DESIGN, SYNTHESIS AND PHARMACOLOGICAL SCREENING OF A 5-CYANO-6-METHYLMERCAPTO-2,4-DI[(SUBSTITUTED ARYL)AMINO]PYRIMIDINES AS POTENT ANTI-INFLAMMATORY AGENTS (SELECTIVE COX-II INHIBITORS)

Vishal Chudasama*

Abstract

The design, synthesis, and development of novel non-steroidal anti-inflammatory drugs (NSAIDs) with better activity and lower side effects are respectable area of research. Novel Pyrimidine derivatives were designed and synthesized, and their respective chemical structures were deduced using various spectral tools (IR, 1H NMR and MS). The compounds were synthesized via Dimroth rearrangement reaction.
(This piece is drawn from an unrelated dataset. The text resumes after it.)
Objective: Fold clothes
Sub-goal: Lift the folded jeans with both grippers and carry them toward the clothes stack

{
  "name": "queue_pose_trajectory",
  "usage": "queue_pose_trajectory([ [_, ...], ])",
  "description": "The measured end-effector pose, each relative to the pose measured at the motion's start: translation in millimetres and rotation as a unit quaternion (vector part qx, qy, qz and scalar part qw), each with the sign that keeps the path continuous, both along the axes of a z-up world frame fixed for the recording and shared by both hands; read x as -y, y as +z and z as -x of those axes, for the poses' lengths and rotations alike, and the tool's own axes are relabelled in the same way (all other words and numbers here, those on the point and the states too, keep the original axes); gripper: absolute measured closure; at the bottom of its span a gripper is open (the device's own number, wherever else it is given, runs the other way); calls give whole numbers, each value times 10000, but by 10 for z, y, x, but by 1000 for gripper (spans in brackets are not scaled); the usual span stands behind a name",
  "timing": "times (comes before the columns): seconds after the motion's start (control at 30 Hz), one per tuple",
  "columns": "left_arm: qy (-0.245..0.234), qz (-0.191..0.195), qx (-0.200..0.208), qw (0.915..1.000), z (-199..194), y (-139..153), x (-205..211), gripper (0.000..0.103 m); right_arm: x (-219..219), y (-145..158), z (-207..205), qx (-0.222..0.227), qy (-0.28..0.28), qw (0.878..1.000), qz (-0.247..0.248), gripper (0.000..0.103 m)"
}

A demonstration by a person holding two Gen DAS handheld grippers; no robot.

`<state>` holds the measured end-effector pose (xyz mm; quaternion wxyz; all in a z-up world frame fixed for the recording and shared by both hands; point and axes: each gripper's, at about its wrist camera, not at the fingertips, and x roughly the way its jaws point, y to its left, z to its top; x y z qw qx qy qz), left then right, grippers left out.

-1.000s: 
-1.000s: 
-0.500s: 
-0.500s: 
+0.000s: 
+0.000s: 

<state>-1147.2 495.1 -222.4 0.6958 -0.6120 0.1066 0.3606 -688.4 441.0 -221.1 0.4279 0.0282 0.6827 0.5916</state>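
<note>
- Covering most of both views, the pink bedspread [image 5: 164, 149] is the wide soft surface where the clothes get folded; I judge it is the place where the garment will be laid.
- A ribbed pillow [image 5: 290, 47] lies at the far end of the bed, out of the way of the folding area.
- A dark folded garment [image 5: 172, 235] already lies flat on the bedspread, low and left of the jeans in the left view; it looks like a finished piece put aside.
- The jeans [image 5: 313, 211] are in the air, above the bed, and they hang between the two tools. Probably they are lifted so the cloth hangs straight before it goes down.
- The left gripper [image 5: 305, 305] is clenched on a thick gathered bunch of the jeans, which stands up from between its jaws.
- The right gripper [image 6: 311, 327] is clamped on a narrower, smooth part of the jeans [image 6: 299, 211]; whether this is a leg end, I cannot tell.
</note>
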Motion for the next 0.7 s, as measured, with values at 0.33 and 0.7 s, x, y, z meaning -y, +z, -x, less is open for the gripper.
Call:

The reaction involves nucleophilic attack by amine of S,N acetal at the amidine carbon of methylisothiourea ether with concomitant loss of methyl mercaptan. The resultant guanidine intermediate undergoes intramolecular cyclisation to afford the condensed 4-iminopyrimidine, the designed series. The anti-inflammatory activity of all synthesized compounds was investigated applying the Carrageenan-induced paw edema model against Celecoxib as positive control. Percentage inhibition of edema indicated that compounds were exhibiting a significant anti-inflammatory activity. Ulcerogenic potency of most potent compound among all was evaluated using: Development of hemorrhages and ulcer after treatment with drug technique. Further same compound was screened for COX-I binding capacity using Inhibition of RBC aggregation method. The selected compound showed law ulcerogenic potency as compared to Aspirin and had law COX-I binding capacity, which help us to postulate our compounds to be selective COX-II inhibitors.

Keywords: NSAIDs, Inflammation, Ulcer, COX, Pyrimidine.